• Raw data
BEGIN

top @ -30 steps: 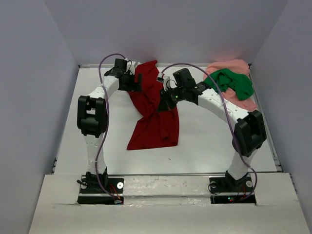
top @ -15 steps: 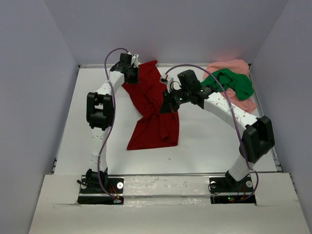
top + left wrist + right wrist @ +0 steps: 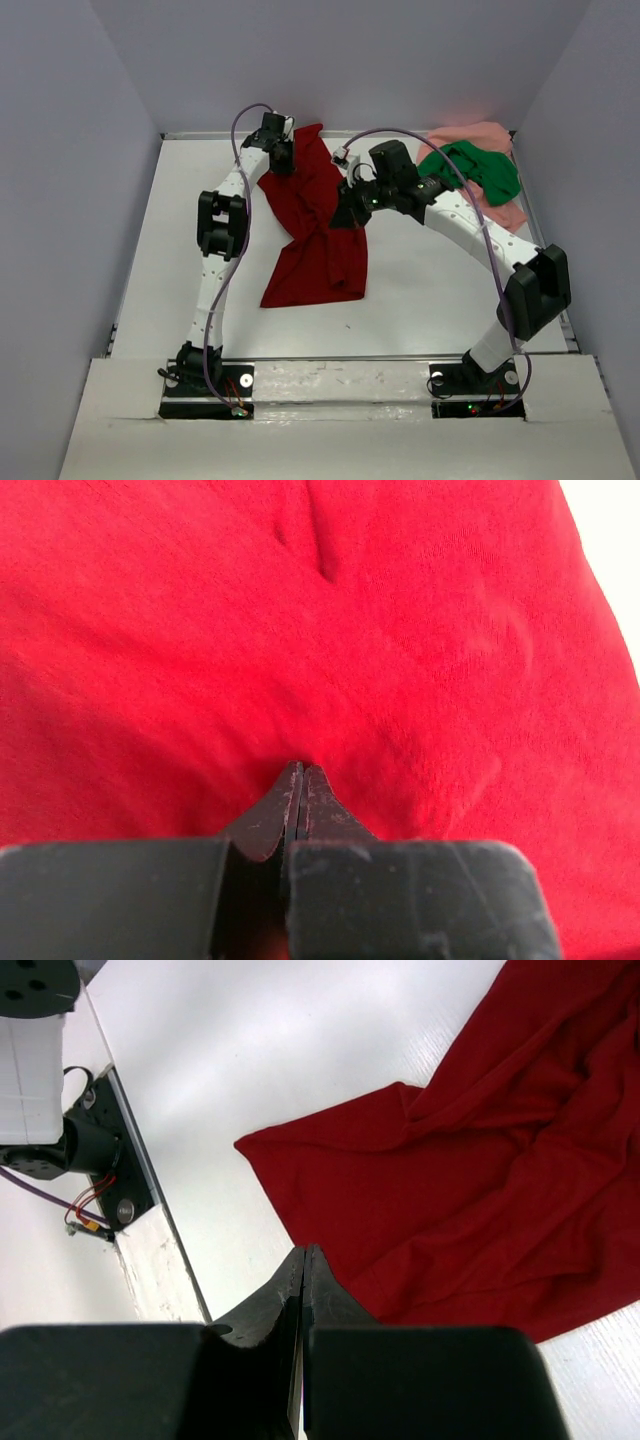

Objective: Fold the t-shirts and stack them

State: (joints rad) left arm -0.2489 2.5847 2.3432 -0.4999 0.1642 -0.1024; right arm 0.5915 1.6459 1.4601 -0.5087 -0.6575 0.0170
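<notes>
The dark red t-shirt (image 3: 320, 250) lies spread out in the middle of the white table (image 3: 420, 290). It is long and rumpled. It runs from the top middle of the frame down to just below the middle. Its lower part is wide and mostly flat, and its upper part has folds and bumps.

The left hand (image 3: 278, 155) is at the top edge of this t-shirt, a bit left of the middle of the frame. In the left wrist view, red cloth (image 3: 400, 630) fills almost the whole picture. The left hand (image 3: 300, 775) is clenched there. Its 2 fingers (image 3: 265, 825) are pressed together, and the cloth puckers right at their tips, so it looks like they pinch a small bit of the t-shirt.

The right hand (image 3: 345, 212) is over the middle of the red t-shirt. In the right wrist view the right hand (image 3: 303, 1255) is clenched too, with nothing seen between its 2 fingers. The red t-shirt (image 3: 480, 1180) lies on the table (image 3: 250, 1050) well below it.

The other 2 t-shirts are in the upper right of the frame. The green t-shirt (image 3: 480, 168) sits bunched up on top of the pink t-shirt (image 3: 502, 210).
</notes>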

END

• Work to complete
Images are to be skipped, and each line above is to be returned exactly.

• Response box
top @ -30 steps: 
top @ -15 steps: 
top + left wrist + right wrist @ +0 steps: 

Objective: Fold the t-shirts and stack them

State: (joints rad) left arm -0.2489 2.5847 2.3432 -0.4999 0.1642 -0.1024; right arm 0.5915 1.6459 1.4601 -0.5087 -0.6575 0.0170
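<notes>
The dark red t-shirt (image 3: 320, 250) lies spread out in the middle of the white table (image 3: 420, 290). It is long and rumpled. It runs from the top middle of the frame down to just below the middle. Its lower part is wide and mostly flat, and its upper part has folds and bumps.

The left hand (image 3: 278, 155) is at the top edge of this t-shirt, a bit left of the middle of the frame. In the left wrist view, red cloth (image 3: 400, 630) fills almost the whole picture. The left hand (image 3: 300, 775) is clenched there. Its 2 fingers (image 3: 265, 825) are pressed together, and the cloth puckers right at their tips, so it looks like they pinch a small bit of the t-shirt.

The right hand (image 3: 345, 212) is over the middle of the red t-shirt. In the right wrist view the right hand (image 3: 303, 1255) is clenched too, with nothing seen between its 2 fingers. The red t-shirt (image 3: 480, 1180) lies on the table (image 3: 250, 1050) well below it.

The other 2 t-shirts are in the upper right of the frame. The green t-shirt (image 3: 480, 168) sits bunched up on top of the pink t-shirt (image 3: 502, 210).
</notes>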

The output given is complete.